I know that I am not “crazy.” What I am going through is due to my childhood, which I really didn’t have one, hence a lot of my issues.  I am learning how to deal with my reality as it is now, be happy in it, and not feel guilty that I am blessed enough to be at home with my sweet girls, do fun activities with them, have an amazing husband, have great friends and have hobbies!

Let me tell you, that is a lot tougher task than one would think. Boy, oh boy! Thank God for medication! I am so with Heather from dooce.com on this one! I can’t imagine how all over the board I would be without medication.

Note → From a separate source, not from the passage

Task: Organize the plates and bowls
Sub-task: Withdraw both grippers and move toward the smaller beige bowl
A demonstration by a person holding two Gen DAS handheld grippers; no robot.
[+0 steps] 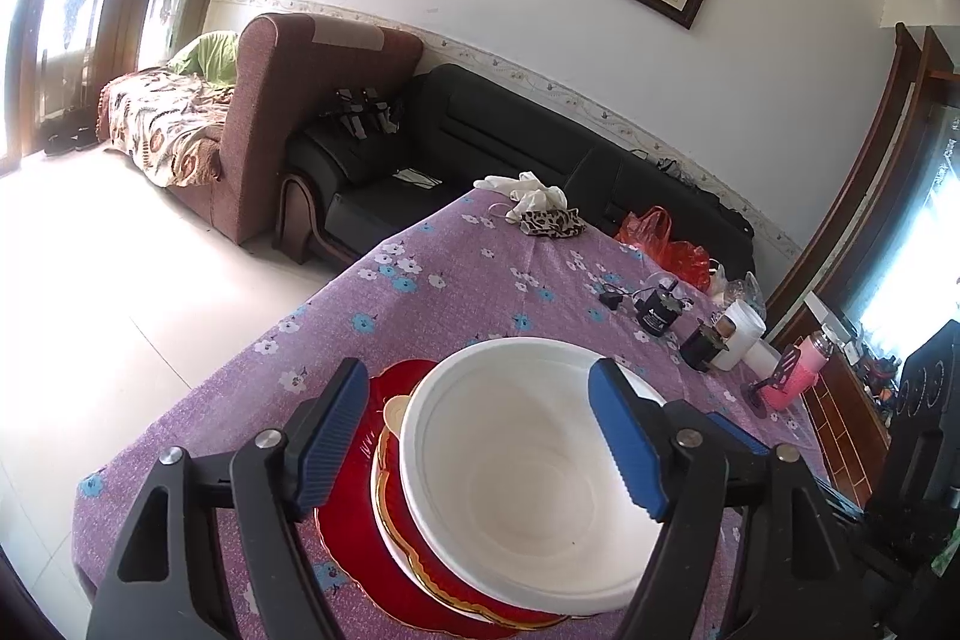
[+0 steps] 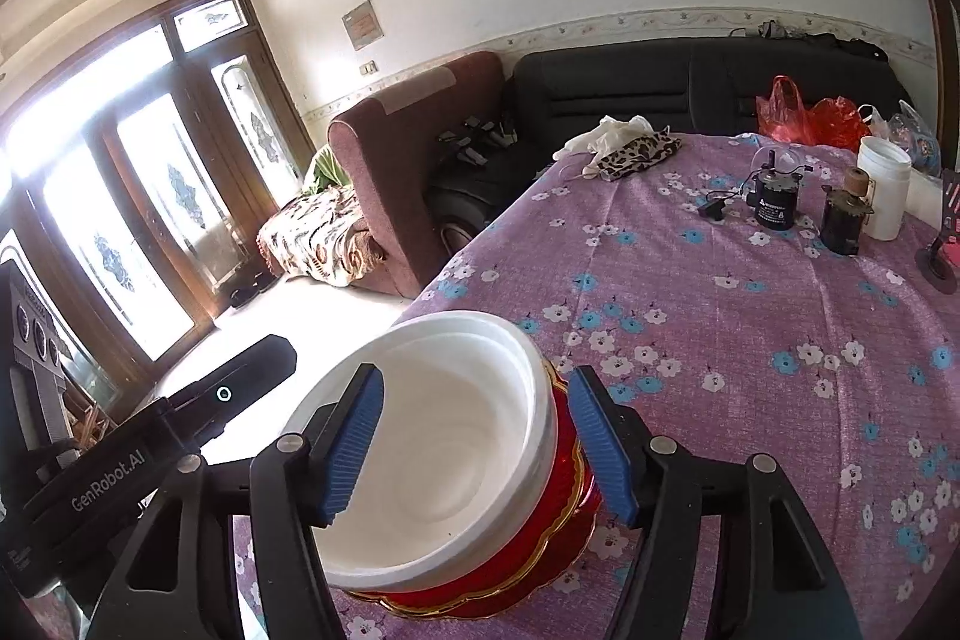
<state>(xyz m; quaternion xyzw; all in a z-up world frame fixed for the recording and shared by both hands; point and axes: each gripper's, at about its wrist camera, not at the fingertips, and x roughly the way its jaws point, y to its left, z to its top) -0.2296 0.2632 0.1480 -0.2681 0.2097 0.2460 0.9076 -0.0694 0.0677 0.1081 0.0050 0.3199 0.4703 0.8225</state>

I looked up crazy on dictionary.com and this is what I found:

cra·zy

–adjective

1.

mentally deranged; demented; insane.
2.

senseless; impractical; totally unsound: a crazy scheme.
3.

Informal . intensely enthusiastic; passionately excited: crazy about baseball.
4.

Informal . very enamored or infatuated (usually followed by about ): He was crazy about her.
5.

Informal . intensely anxious or eager; impatient: I’m crazy to try those new skis.
6.

Informal . unusual; bizarre; singular: She always wears a crazy hat.
7.

Slang . wonderful; excellent; perfect: That’s crazy, man, crazy.
8.

likely to break or fall to pieces.
9.

weak, infirm, or sickly.
I want my crazy to mean number 7 – I want to be a total 70′s slang term! She’s crazy, man, crazy! I want to be referred to as crazy smart, crazy creative, crazy productive, crazy happy, etc. I am taking the word crazy back to mean how awesome I am! Because, let’s face it, I am pretty darn amazing.  Where do you think my husband, Conrey, gets his awesomeness from? That’s right, he gets it from me. I taught him everything he knows.
So, for now, the Conrey household will be a crazy free zone, until I am to the point of taking crazy back! When I get there I will let you all know, so you can start addressing me properly!